EFDA-JET-PR(08)20
Fundamental Ion Cyclotron Resonance Heating of JET Deuterium Plasmas
Radio frequency heating of majority ions is of prime importance for understanding the basic role of auxiliary heating in the activated D-T phase of ITER. Majority Deuterium Ion-Cyclotron Resonance Heating (ICRH) experiments at the fundamental cyclotron frequency were performed in JET. In spite of the poor antenna coupling at the lowest possible commissioned RF frequency (25MHz), this heating scheme proved promising when adopted in combination with D Neutral Beam Injection (NBI). The experiments were performed in a ~90% D, 5% H plasma with some pulses including traces of Be and Ar.

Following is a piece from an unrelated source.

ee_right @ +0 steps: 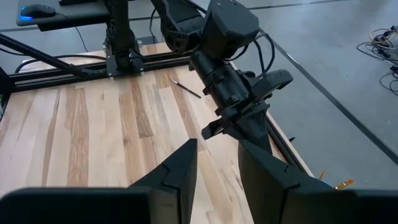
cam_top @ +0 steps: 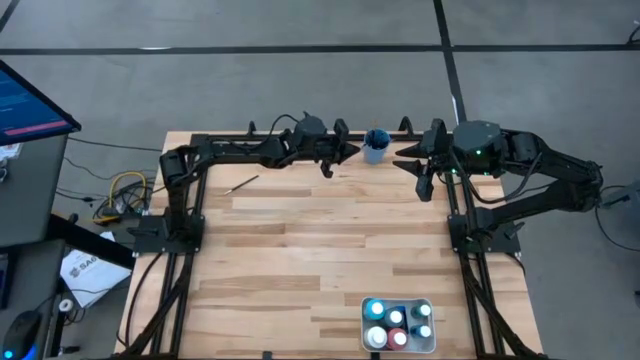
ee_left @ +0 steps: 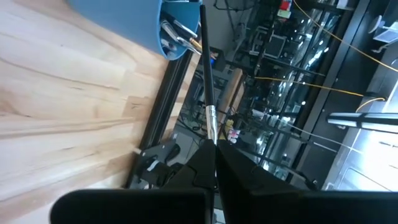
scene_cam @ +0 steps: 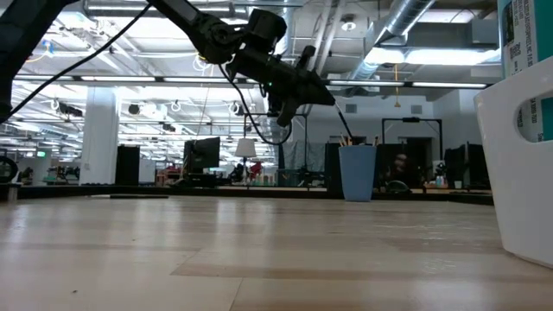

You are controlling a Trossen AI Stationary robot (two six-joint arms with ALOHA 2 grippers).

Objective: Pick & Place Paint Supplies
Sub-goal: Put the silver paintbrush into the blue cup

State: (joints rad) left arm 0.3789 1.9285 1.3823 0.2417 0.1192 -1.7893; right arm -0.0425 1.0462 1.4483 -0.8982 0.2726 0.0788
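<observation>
Your left gripper (cam_top: 352,151) is pressed together on a brush (ee_left: 206,74), and it hangs above the worktop's far edge, just beside the blue cup (cam_top: 376,146). In the left wrist view the brush runs straight out from between the dark fingers (ee_left: 239,180), its metal ferrule close to them and its far end reaching up to the cup's rim, where other brushes (ee_left: 177,32) already lie inside. The low view shows this gripper (scene_cam: 324,95) raised well clear of the wood, a little higher than the cup (scene_cam: 357,172), with brush ends (scene_cam: 346,138) sticking out of the cup's top.

Your right gripper (cam_top: 407,153) faces it from the cup's other side, also over the far edge. Its fingers (ee_right: 176,167) stand partly spread with a clear gap between them and nothing in that gap.

One more brush (cam_top: 243,184) lies flat on the worktop (cam_top: 300,240) toward the far left corner, well apart from the cup; the right wrist view shows it (ee_right: 186,88) behind the left arm.

The white tray (cam_top: 398,325) sits at the near edge, toward the right corner, with the paint bottles (cam_top: 397,318) standing upright in it, light caps up. In the low view its wall (scene_cam: 518,164) fills the right side.
</observation>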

Up to 2MW of ICRH power was applied with dipole phasing in conjunction to ~6MW of NBI power, either using 80keV “normal” beam or 130keV “tangential” beam injection. The toroidal magnetic field strength was typically Bo=3.3T, providing core ICRH of the bulk D ions. The effect of fundamental D ICRH was clearly demonstrated in these experiments: By adding ~25% of heating power (PICRH = 1.7MW / PNBI+OH = 7MW) the fusion power was increased up to 30-50%, depending on the type of NBI adopted. At this power level, the ion and electron temperatures increased from Ti ~ 4.0keV and Te ~ 4.5keV (NBI-only phase) to Ti~5.5keV and Te~5.2keV (ICRH+NBI phase), respectively. The increase in the neutron yield was stronger when 80keV rather than 130keV Deuterons were injected in the plasma. It is shown that the neutron rate, the diamagnetic energy and the electron as well as ion temperature scale roughly linearly with the applied RF power. A synergistic effect of the combined use of ICRF and NBI heating was observed: (i) The number of neutron counts measured by the neutron camera during the combined ICRF+NBI phases of the discharges exceeded the sum of the individual counts of the NBI-only and ICRF-only phases; (ii) A substantial increase in the number of slowing-down beam ions was detected by the TOFOR spectrometer when ICRF power was switched-on; (iii) A small D subpopulation with energies slightly above the NBI launch energy were detected by the neutral particle analyzer and g-ray spectroscopy.